The Judeo-Christian narrative is that creation is broken, but good. All of creation is in the process of coming to its “senses”. All of creation will one day get up and return to its father. This can be the only result of a true freedom, wherein we know as we are known and we are no longer slaves to ourselves and any remaining brokenness. Is this an “efficacy of prior states”? I don’t think so. Rather, it is an efficacy of the end of all things; it is efficacious only in the sense of eternity and only in the sense of coming to that which is our end. That which is prior is only efficacious because of its end. Before that end happens or we come to it, we are free in the same sense as the prodigal or even the son who remains at home who was also “free” to leave. The son, who remained home, remained in ignorance and in the narrative did not “come to his senses”—but was resentful and bitter. So who was free in the narrative? We all are on a spectrum of being “free” in this sense, in the same sense as the two sons.

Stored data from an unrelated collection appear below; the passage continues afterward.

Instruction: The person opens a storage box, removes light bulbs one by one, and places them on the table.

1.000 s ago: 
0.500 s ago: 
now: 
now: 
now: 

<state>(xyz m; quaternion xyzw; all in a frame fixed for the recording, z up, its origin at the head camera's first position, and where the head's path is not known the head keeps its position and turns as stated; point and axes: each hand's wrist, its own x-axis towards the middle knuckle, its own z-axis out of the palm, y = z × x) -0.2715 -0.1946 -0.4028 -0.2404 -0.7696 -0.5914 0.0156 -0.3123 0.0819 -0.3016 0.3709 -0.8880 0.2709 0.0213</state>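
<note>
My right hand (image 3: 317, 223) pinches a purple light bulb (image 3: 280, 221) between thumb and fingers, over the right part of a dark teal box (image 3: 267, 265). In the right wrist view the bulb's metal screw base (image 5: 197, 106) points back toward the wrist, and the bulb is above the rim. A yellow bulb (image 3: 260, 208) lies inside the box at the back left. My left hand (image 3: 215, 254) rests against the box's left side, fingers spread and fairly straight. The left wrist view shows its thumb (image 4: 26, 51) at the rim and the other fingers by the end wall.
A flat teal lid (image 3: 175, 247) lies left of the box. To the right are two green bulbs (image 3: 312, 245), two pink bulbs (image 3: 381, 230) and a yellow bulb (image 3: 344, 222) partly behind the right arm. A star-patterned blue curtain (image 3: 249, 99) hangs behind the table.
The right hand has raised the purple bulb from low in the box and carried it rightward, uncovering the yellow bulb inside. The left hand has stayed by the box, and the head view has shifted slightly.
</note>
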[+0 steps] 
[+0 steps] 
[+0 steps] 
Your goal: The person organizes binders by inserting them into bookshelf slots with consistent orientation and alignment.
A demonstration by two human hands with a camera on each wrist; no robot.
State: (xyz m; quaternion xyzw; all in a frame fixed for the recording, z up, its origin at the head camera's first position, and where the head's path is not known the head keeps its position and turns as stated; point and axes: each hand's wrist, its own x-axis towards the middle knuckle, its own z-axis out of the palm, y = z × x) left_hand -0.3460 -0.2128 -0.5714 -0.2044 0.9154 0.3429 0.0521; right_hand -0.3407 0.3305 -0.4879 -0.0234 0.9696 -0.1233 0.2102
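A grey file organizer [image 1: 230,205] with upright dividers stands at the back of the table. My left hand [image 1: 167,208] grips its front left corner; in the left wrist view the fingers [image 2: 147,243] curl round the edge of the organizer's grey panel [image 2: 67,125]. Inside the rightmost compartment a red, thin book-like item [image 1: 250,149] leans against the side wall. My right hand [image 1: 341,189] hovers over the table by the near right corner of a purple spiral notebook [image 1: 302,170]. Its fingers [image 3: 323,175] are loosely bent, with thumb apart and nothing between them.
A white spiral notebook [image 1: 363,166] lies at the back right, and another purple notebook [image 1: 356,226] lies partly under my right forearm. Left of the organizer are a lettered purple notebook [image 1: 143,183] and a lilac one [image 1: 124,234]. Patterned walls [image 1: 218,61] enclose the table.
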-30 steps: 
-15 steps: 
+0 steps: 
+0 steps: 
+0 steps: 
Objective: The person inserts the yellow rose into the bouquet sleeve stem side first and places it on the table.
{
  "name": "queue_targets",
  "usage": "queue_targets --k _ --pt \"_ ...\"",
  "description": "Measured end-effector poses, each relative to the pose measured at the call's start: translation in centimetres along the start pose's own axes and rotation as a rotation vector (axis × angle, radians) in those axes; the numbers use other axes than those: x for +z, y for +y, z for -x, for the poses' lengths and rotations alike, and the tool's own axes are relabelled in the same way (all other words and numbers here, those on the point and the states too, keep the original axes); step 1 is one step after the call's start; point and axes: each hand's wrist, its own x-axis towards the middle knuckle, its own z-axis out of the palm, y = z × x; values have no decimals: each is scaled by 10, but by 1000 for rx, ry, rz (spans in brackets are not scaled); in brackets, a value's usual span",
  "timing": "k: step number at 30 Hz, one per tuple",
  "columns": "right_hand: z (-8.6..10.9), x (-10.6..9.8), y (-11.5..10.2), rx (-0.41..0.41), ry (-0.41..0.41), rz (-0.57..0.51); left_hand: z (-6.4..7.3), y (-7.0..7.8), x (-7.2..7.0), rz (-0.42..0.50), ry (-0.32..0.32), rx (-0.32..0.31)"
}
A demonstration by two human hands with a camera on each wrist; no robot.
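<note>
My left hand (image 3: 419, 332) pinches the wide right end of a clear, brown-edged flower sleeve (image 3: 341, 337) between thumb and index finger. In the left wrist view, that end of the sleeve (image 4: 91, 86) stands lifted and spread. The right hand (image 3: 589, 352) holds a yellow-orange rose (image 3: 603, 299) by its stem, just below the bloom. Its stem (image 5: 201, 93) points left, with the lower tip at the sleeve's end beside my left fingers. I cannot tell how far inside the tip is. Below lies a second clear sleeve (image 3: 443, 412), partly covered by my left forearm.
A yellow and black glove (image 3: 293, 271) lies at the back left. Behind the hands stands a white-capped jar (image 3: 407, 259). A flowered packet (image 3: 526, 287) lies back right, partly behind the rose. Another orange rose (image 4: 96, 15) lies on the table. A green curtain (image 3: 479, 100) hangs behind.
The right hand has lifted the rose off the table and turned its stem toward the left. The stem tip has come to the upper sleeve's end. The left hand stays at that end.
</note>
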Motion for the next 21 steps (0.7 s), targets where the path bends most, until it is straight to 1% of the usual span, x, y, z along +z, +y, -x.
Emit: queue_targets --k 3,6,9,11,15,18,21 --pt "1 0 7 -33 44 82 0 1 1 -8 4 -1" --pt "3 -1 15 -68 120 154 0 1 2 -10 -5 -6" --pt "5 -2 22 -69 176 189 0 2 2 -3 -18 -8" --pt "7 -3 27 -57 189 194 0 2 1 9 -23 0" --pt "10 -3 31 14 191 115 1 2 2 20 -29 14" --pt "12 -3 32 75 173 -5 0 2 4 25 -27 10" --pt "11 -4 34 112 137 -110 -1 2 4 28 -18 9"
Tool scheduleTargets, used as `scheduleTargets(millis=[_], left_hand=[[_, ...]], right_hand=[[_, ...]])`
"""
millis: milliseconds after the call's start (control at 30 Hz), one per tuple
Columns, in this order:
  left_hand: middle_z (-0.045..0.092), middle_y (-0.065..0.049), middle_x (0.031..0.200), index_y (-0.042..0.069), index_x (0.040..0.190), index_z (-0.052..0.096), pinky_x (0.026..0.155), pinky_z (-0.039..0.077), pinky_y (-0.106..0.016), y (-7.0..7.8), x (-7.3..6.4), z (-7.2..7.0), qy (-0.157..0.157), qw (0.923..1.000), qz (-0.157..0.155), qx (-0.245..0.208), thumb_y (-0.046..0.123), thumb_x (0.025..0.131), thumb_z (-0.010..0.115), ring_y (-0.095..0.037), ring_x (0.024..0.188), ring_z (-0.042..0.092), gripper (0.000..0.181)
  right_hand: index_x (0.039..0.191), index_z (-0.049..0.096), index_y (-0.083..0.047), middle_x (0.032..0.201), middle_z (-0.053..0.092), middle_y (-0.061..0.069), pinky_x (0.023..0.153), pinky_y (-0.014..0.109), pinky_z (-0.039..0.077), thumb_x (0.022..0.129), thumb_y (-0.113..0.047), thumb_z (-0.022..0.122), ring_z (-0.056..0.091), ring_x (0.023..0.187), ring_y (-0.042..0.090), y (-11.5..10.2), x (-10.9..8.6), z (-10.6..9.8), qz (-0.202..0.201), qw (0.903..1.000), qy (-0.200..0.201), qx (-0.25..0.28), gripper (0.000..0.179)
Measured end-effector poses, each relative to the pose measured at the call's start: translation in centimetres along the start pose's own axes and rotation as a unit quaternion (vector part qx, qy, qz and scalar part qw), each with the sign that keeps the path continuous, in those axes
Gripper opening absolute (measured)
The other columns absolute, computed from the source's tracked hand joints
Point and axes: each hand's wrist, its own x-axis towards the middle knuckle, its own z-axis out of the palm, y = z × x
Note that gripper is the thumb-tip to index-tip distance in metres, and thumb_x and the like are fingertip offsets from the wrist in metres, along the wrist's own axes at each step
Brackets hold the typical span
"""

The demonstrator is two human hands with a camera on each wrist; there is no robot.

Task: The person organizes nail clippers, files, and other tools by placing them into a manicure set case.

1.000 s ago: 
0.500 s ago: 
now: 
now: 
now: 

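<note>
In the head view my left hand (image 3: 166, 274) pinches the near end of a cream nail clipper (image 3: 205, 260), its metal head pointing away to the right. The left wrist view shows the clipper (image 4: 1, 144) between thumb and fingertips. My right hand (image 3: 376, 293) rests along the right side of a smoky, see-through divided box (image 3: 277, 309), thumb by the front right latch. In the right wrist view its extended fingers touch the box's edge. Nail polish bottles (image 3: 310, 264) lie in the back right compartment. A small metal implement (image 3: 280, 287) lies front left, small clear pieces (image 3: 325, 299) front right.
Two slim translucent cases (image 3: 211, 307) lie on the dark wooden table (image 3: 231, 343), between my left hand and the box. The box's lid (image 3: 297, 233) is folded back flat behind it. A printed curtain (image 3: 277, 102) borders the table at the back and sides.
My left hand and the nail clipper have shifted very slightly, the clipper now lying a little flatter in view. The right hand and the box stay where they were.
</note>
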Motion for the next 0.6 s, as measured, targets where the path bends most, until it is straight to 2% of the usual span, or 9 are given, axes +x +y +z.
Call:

Now, I doubt my unpacking here will suffice for JP, Bernard, or Burk. Perhaps even Ron may find areas of disagreement. My thoughts here are tentative and not concrete. If we take both the secular conversation and the religious, it would appear I am a weird sort of compatibilist; however, it is entirely unlike the secular version which assumes a meaningless determinism (by faith) but can’t live with its consequences and simply has to try and make room for the 1st person experience. I believe we are free agents, with real/true moral responsibility. I also believe there is a trajectory to creation in which all things will be redeemed in eternity. Perhaps these two beliefs contradict. I don’t believe they do, but I could certainly be wrong. I am thinking out loud here, but there you have it.